Their history is shrouded in mystery.  Early infusions of herbs in alcohol were probably primarily for medicinal purposes or to make the herbs more palatable and to preserve them. Egyptian tombs contain hints that herbs were stored by infusing them in wine. The Mediterranean practise of drinking a bitter aperitif before a meal can be traced back as far as 400ad. The first mentions of Bitter herbs for medicinal purposes come in the Middle Ages and are sometimes attributed to a Swiss alchemist and early physician called Paracelsus in the 1500s. He was a fascinating character … my favourite quote of his is

“The universities do not teach all things, so a doctor must seek out old wives, gypsies, sorcerers, wandering tribes, old robbers, and such outlaws and take lessons from them.  A doctor must be a traveller… Knowledge is experience. “

So he may well have gained his knowledge of medicinal bitters from oral history.

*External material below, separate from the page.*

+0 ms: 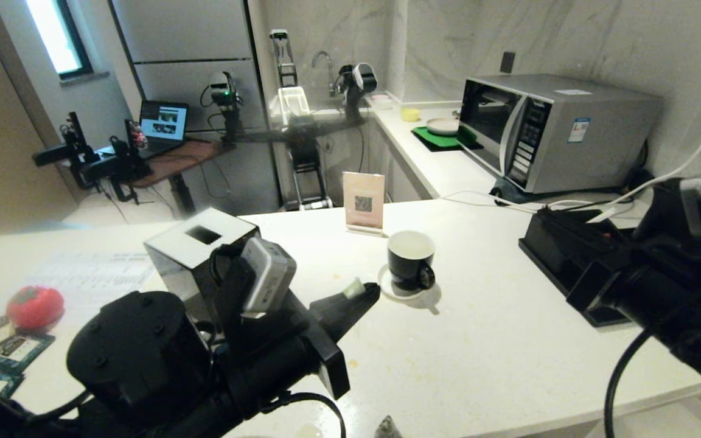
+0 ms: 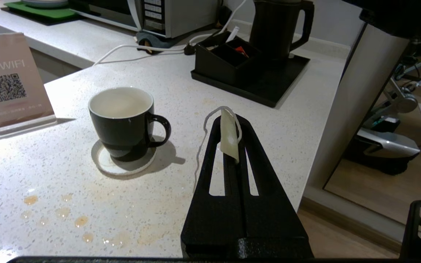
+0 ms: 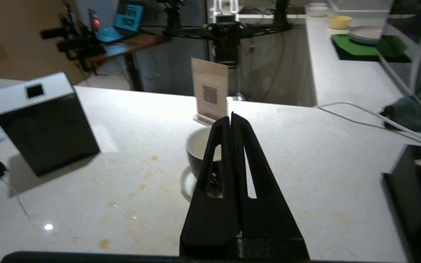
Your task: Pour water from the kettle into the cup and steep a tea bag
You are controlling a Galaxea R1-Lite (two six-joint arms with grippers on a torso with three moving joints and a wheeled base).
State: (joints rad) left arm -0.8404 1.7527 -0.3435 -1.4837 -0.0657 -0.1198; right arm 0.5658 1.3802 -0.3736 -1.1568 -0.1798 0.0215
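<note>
1. Left wrist view: the left gripper is pressed together over the desk, pinching the tea bag's pale tag at its tips; the thin white string loops off the tip and hangs beside the fingers.
2. Just beyond the left gripper stands the cup, black outside and white inside, on a pale round coaster, handle turned toward the gripper.
3. Right wrist view: the right gripper is pressed together and holds nothing; it hangs over the desk with the cup behind its fingers.
4. Further off, the kettle stands upright on a black tray, beside a compartment box; brownish droplets spot the desk.
5. Behind the cup stands a QR-code sign; a microwave sits on the far counter.
</note>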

The use of bitter tonics was well established by the 1700’s, primarily for stimulating gastric juices and bile. By the 1800s there were many Bitter Tonics and Remedies available which claimed to treat everything from stomach problems to blood disorders and sea-sickness. Almost every country had its own preparations; German Krauterlikor, Swiss Alpenbitter, Italian “Amari”, Indian Tonic Waters and of course, British bitter beer. The legendry Angostura Brand appeared In Venezuela in 1824, developed by a German doctor to treat stomach disorders in the army.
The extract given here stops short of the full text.